When the West Coast Main Line was upgraded by Network Rail in the 2000s, it became necessary to operate diversionary routes whilst work was going on. As a result, Midland Mainline was asked by the then Strategic Rail Authority (SRA) to operate services between from Manchester via the Hope Valley Line and Midland Main Line into London St Pancras while West Coast Main Line works took place. In a temporary operation dubbed Project Rio,[41] a large percentage of the stored Virgin CrossCountry power cars were overhauled and returned to service in an enlarged Midland Mainline fleet.[42] Ending on 10 September 2004, the Project Rio fleet was gradually disbanded, with power cars moving to First Great Western and GNER.

ScotRail Inter7City[edit]

Twenty-six HST sets, 9 of which will have four carriages and 17 of which will have five carriages, are to move from Great Western Railway to Abellio ScotRail after being refurbished by Wabtec at Doncaster with new interiors, controlled emission tanks and automatic sliding doors. They will operate on services from Edinburgh and Glasgow to Aberdeen and Inverness, as well as between Aberdeen and Inverness.[43][44] The first set entered service in October 2018.[45] ScotRail's HST fleet operates under the brand name Inter7City.

Network Rail[edit]

The New Measurement Train speeds past the site of Clay Cross railway station in Derbyshire

One specially converted HST set is in service with Network Rail, painted in the yellow livery used for maintenance vehicles , and often referred to as the "flying banana" (a nickname that was originally applied to the whole class because when first introduced by BR they wore a predominantly yellow livery).
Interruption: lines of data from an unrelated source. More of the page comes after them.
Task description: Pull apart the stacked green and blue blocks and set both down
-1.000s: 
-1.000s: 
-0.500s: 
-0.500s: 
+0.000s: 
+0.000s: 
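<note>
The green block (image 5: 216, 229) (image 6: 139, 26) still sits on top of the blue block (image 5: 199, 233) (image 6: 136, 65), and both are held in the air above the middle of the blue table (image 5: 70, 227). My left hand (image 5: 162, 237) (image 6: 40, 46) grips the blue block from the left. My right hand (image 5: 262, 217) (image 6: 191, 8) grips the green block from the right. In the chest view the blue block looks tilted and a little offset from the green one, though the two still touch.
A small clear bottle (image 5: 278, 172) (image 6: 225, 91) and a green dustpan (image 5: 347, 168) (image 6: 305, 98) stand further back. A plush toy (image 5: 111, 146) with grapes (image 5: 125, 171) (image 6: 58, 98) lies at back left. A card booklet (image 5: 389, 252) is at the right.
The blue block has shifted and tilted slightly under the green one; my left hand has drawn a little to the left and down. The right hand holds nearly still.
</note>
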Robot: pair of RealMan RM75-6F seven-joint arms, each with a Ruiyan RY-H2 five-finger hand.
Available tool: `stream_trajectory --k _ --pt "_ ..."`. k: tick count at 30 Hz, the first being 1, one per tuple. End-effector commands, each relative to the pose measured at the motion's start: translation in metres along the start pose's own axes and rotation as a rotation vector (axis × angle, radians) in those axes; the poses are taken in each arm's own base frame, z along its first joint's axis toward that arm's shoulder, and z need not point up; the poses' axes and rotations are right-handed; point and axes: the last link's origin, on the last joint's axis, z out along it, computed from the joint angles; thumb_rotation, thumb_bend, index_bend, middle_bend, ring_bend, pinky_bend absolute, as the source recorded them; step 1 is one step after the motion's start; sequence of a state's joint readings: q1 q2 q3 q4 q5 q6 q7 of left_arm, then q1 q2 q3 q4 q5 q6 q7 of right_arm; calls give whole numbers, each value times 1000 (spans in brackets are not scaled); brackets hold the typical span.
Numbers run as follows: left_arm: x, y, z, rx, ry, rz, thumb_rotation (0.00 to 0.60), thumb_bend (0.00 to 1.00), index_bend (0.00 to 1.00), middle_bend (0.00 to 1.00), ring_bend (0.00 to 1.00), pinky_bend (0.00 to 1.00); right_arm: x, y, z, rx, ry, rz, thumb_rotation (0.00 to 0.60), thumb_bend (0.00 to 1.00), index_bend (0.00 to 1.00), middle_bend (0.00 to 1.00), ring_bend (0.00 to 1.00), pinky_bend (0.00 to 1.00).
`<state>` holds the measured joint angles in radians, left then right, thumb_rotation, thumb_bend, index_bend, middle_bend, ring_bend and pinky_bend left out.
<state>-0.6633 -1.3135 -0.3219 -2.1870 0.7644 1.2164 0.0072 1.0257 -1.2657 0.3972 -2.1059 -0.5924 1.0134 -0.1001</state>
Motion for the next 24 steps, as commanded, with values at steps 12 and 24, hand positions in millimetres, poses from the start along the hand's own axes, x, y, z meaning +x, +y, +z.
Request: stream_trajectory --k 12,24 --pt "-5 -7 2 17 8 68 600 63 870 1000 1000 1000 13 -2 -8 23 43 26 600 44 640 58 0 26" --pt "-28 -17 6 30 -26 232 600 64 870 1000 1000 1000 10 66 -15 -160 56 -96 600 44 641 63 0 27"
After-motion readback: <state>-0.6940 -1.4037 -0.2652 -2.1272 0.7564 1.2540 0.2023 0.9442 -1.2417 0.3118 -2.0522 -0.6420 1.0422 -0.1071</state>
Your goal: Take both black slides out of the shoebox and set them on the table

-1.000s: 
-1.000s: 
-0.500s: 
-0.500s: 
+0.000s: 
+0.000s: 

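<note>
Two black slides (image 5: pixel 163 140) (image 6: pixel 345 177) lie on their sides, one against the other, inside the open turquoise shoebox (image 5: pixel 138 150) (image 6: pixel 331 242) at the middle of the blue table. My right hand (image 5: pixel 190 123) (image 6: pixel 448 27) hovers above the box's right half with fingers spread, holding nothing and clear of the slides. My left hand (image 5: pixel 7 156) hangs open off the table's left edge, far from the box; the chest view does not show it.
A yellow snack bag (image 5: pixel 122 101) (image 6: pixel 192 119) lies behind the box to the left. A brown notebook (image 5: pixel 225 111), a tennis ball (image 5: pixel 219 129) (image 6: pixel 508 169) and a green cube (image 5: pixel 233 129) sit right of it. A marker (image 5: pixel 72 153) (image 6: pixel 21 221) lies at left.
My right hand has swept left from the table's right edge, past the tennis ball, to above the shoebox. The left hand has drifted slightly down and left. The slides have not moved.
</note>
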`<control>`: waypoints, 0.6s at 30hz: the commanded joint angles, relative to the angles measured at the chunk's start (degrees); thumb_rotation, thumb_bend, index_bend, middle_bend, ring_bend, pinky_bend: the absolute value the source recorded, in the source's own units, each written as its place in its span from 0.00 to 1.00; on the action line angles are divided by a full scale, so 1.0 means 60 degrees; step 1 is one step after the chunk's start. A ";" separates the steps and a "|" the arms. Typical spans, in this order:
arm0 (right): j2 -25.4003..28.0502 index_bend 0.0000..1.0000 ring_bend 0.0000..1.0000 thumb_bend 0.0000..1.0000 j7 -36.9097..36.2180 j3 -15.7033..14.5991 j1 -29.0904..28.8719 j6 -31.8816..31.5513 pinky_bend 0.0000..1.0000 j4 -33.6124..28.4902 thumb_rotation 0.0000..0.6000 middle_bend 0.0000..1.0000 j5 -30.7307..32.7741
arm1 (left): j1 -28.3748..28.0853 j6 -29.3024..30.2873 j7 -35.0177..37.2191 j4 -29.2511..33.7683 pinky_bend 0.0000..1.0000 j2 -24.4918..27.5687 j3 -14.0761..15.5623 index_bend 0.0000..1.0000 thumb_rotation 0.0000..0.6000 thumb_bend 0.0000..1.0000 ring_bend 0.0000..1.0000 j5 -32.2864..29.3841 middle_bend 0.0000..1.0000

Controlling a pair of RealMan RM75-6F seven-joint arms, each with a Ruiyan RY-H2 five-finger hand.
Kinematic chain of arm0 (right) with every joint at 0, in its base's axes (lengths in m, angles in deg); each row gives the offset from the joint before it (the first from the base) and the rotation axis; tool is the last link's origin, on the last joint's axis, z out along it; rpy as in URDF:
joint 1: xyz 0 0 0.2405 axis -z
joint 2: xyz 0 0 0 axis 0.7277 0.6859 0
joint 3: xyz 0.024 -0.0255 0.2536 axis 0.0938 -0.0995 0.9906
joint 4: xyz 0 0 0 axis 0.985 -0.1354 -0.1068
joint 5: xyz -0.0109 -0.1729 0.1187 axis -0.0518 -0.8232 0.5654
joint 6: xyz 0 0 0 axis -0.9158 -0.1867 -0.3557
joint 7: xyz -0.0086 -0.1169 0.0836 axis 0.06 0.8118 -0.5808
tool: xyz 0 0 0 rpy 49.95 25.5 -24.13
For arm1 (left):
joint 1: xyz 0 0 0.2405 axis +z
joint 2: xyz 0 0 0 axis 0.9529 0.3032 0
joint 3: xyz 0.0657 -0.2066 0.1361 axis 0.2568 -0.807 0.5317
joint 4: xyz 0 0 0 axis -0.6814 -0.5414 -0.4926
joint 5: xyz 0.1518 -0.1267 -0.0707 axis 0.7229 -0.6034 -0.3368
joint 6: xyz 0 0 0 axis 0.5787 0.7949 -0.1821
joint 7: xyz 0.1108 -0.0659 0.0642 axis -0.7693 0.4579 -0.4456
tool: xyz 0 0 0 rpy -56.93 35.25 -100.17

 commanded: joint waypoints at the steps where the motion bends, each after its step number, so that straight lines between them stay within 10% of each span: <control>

The set is the New Measurement Train.[46]

Another single engine, 43089, was used in tests on hybrid battery powered vehicles in collaboration with Hitachi.[38][47] It has since been returned to normal service with East Midlands Trains.

Numbering and formation[edit]

Because they were fixed formation trains, British Rail considered the Inter-City 125 sets to be diesel multiple units. They were allocated British Rail Class 253 (2+7 sets allocated to Western Region depots for use on Western Region and Cross-Country services) and Class 254 (2+8 sets allocated to the Eastern and Scottish Regions for use on the East Coast Main Line), the prototype train having been Class 252. Therefore, each set was allocated a set number (253 xxx or 254 xxx), which was carried on the front of the power cars. Individual vehicles were numbered in the 4xxxx series (see table below), and, because they were regarded as multiple unit vehicles, also had regional prefixes according to their allocated depot (E for Eastern Region, SC for Scottish and W for Western); this included the power cars as well as the trailers.

With power cars often requiring maintenance more frequently than the trailer cars, power car swaps soon began to take place; there were a few spare power cars to allow for this. This often resulted in different set numbers being displayed at each end of the same train. As a result, during the early 1980s the power cars began to be regarded as "loose", and the use of set numbers for the whole train was abandoned. The trailer cars remained in fixed formations, however, and still allocated a set number of sorts, although that was not displayed anywhere.

As sectorisation began to take hold during the mid-1980s, the use of regional prefixes on coaches and multiple unit vehicles was discontinued. At about the same time it was decided to reclassify the InterCity 125 trains (the hyphen having been dropped by the new InterCity sector) as locos and coaches. To avoid renumbering the power cars, they became British Rail Class 43 diesel locos, although a space was never inserted between the second and third digits (as was common practice on other locos at the time, e.g. 47 401).

The vehicle types used to form High Speed Trains are listed below:[48]

The 197 production series power cars were numbered 43002-43198. 43001 was applied to the second of the two prototype power cars, while the first of the pair (now preserved as part of the National Collection) became 43000 – unusual because BR TOPS classification numbered its locomotives from 001 upwards (this was because it was not, at the time, classified as a locomotive). Subsequently, on fitting of new engines, power cars operated by the InterCity East Coast and Cross Country franchisees have been renumbered in the 432xx or 433xx series (by adding 200 to their serial numbers), while Grand Central also changed the third digit of its power cars to 4 (by adding 300 or 400).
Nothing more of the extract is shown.